The Wireless presents the premiere of Prizegiving's new video 'Sarah (Snow)'.
Formerly known as Tuff Wizard, Wellington-based band Prizegiving (Ali Burns, Riley Brightwell, Wynn McLaughlin, and brothers Zac and Miles Sutton) are back with a new video for their latest single ‘Sarah (Snow)’. To find out more, we shot Miles a few quick questions to ask about the song, the name change, and their debut album No Harm Done, which is due out this side of 2016.
So you’re changing your name from Tuff Wizard to Prizegiving?
Tuff Wizard was a name that me and Zac used when we never showed anyone our songs. Since starting a band and doing things more publicly it became really hard, for me at least, to swallow it.
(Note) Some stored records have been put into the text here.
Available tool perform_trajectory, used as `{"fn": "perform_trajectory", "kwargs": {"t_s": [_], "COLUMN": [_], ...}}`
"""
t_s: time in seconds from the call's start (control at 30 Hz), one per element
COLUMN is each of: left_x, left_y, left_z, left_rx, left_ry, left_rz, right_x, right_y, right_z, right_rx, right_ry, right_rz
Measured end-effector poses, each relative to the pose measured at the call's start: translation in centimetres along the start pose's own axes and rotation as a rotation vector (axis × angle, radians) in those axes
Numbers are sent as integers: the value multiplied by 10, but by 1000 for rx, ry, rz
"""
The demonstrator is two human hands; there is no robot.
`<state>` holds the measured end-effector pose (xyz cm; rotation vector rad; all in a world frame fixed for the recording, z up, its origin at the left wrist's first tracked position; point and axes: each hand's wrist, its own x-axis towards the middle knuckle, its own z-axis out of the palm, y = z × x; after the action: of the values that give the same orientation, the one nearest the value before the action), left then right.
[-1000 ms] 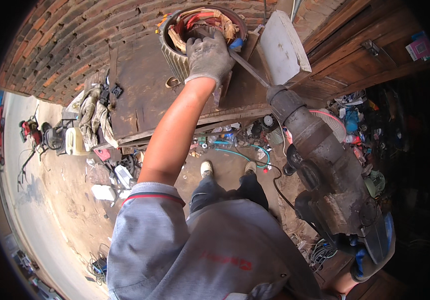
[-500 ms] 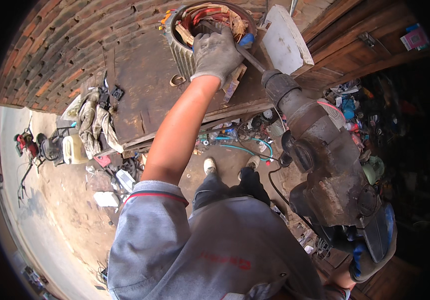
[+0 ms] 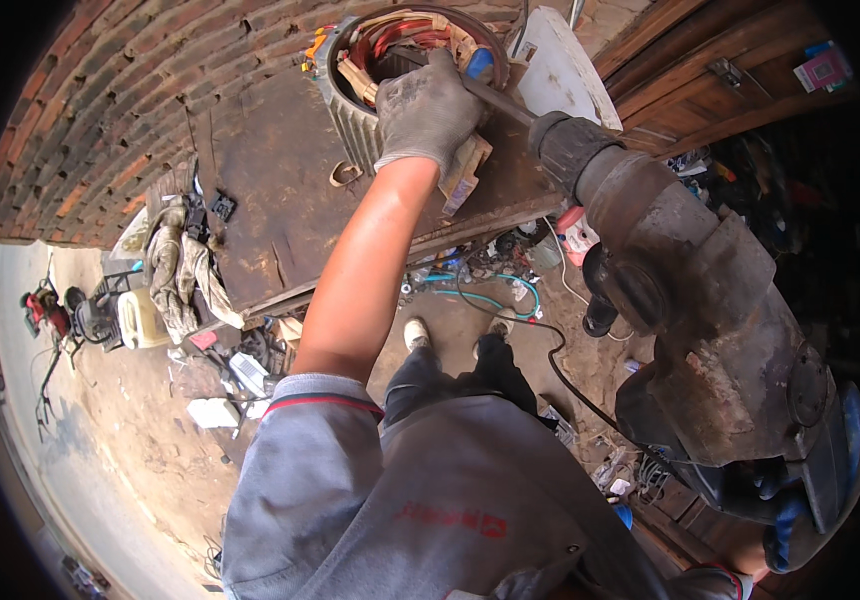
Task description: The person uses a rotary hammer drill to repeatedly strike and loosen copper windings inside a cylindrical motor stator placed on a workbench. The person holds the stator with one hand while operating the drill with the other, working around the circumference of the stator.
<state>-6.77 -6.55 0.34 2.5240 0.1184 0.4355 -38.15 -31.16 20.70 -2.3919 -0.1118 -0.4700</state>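
Note:
My left hand (image 3: 425,110), in a grey glove, is closed around the steel chisel bit (image 3: 505,105) at the opening of a ribbed motor housing (image 3: 350,130), which holds red and tan windings (image 3: 420,32). The bit runs down to the right into a large, worn grey hammer drill (image 3: 690,310), which fills much of the right side. My right hand (image 3: 800,525), gloved in grey and blue, grips the drill's rear handle, partly hidden by it. The bit's tip is hidden inside the housing. A wooden piece (image 3: 465,170) lies beside the housing, under my left hand.
The housing stands on a worn wooden bench (image 3: 260,210) against a brick wall (image 3: 110,120). A white slab (image 3: 560,70) and wooden door (image 3: 680,70) are at right. Crumpled cloth (image 3: 180,270), a jerrycan (image 3: 140,320), cables, a hose (image 3: 510,280) and scattered scrap surround my feet.
The drill and my right hand have swung right, and the chuck has risen slightly in the picture. My left hand remains on the bit at the housing's opening.

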Motion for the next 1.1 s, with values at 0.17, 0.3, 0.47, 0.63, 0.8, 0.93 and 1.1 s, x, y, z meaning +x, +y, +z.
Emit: {"fn": "perform_trajectory", "kwargs": {"t_s": [0.17, 0.3, 0.47, 0.63, 0.8, 0.93, 1.1], "left_x": [-1, -2, -5, -9, -17, -20, -24], "left_y": [0, 2, -6, -1, -8, -7, -1], "left_z": [-1, -4, 12, 15, 23, 23, 10], "left_rx": [27, 23, 12, 41, 105, 194, 284], "left_ry": [-11, 1, 130, 140, 246, 259, 115], "left_rz": [-5, -26, 49, 81, 125, 170, 157], "right_x": [10, 9, -7, -27, -49, -57, -59], "right_y": [-2, 1, 14, 34, 59, 75, 83], "right_z": [9, 5, -18, -43, -65, -66, -86], "right_rx": [-10, -17, -39, -71, -174, -31, 126], "right_ry": [-11, -14, -3, 23, 45, -52, 17], "right_rz": [-20, -14, 52, 149, 165, 178, 440]}}
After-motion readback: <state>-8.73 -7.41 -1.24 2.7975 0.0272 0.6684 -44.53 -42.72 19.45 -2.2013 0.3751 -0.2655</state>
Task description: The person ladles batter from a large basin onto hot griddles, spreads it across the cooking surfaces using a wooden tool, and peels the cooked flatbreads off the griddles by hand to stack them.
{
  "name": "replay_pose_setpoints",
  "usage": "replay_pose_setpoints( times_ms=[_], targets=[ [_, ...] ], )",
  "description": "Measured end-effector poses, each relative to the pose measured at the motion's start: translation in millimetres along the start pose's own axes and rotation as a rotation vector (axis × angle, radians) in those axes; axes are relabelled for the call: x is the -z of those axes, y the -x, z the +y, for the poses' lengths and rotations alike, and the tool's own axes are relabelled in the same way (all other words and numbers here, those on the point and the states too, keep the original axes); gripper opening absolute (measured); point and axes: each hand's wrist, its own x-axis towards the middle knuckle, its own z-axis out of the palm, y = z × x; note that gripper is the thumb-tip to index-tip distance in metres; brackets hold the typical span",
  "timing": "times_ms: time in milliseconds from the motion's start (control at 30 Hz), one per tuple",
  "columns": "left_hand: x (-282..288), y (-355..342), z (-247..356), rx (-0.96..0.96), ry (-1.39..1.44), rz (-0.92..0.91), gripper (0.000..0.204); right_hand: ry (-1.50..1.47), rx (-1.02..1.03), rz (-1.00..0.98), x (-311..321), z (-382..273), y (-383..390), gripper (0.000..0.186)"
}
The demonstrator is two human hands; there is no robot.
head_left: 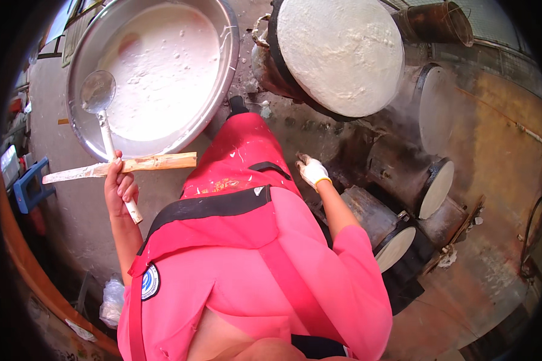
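Note:
My bare left hand (120, 183) grips a ladle (105, 129) by its pale handle, together with a flat wooden stick (165, 161) crossing it. The ladle's round metal bowl hangs over a wide steel basin (78, 108) containing white liquid. My right hand (313, 171), in a white glove with soiled fingertips, is closed loosely beside my red apron (229, 150), near the metal cylinders on the right; what it holds, if anything, I cannot make out. Above it, a large drum (283, 84) has a broad round white layer (340, 54) on top.
Several smaller cylinders with pale round tops (433, 186) stand at the right amid haze or steam. A rusty bucket (433, 24) lies at the upper right. A blue stool (33, 186) and a plastic bag (113, 301) are at the left.

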Motion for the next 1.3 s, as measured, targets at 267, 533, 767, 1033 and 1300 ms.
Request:
replay_pose_setpoints(
  times_ms=[267, 533, 767, 1033, 1300],
  targets=[
    [-13.0, -0.3, -6.7, 0.056, -0.087, 0.041, 0.027, -0.106, -0.019, -0.014, -33.3, 29.9, -1.2, 0.048],
    [-19.8, 0.7, -9.5, 0.112, -0.118, 0.006, 0.025, -0.150, -0.094, -0.024, -48.2, 49.1, 21.7, 0.047],
    [-36.6, -0.9, -14.3, 0.093, -0.149, 0.013, 0.024, -0.172, -0.123, -0.009, -61.1, 64.5, 32.6, 0.047],
    [-32.3, -1.4, -15.2, 0.092, -0.158, 0.019, 0.024, -0.185, -0.098, 0.054, -58.5, 72.6, 9.3, 0.046],
    [-37.4, -3.3, -12.5, 0.104, -0.162, -0.034, 0.025, -0.233, -0.100, -0.002, -57.4, 66.5, 33.0, 0.046]
  ],
)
I’m not sure that there are really good band names left anymore, but I think Prizegiving is pretty palatable. I like how it’s used in New Zealand. Also I think it pokes fun at a band like ours.
You came up in Whakatane, but now base yourself in Wellington. What’s changed since then? Has escaping a small town broadened your perspective on music?
I can't speak for the others but I’m mostly just amused and embarrassed that I’m still doing this.
There’s a real authenticity to your songs. You don’t hide your accent, and you often make references to New Zealand too. Is that something you consciously make a point of doing?
I guess I don't have an interest in using an American, or some other accent. We're living in David Dallas' Aotearoa.
What can you tell us about ‘Sarah (Snow)’, the song we’re premiering?
The video was done by Ali. We’re stretching our legs on the way to Auckland.
With the song, it's sort of about failure, and how songs and writing are awkward things to care about. It’s directed at us though - I should have chosen a more gender neutral name.
Lyrically it's part one, paired with the last track on the record.
I’ve heard you have your debut album on the way. Can you share any more details with us at the moment?
It’s called No Harm Done. There are nine tracks. It was recorded and mixed by the wonderful Cam Wilkes in Palmerston North.
You’ve also spent much of your time lately touring with Eddie Johnston as part of Lontalius’ live band. What’s that been like?
It’s been wonderful. Eddie is a good friend and also one of my favourite artists. I still love playing music with him, Taylor and Daniel as much as I did when we first started. Also his record (due out March 25) is definitely one of the best things I’ve been a part of.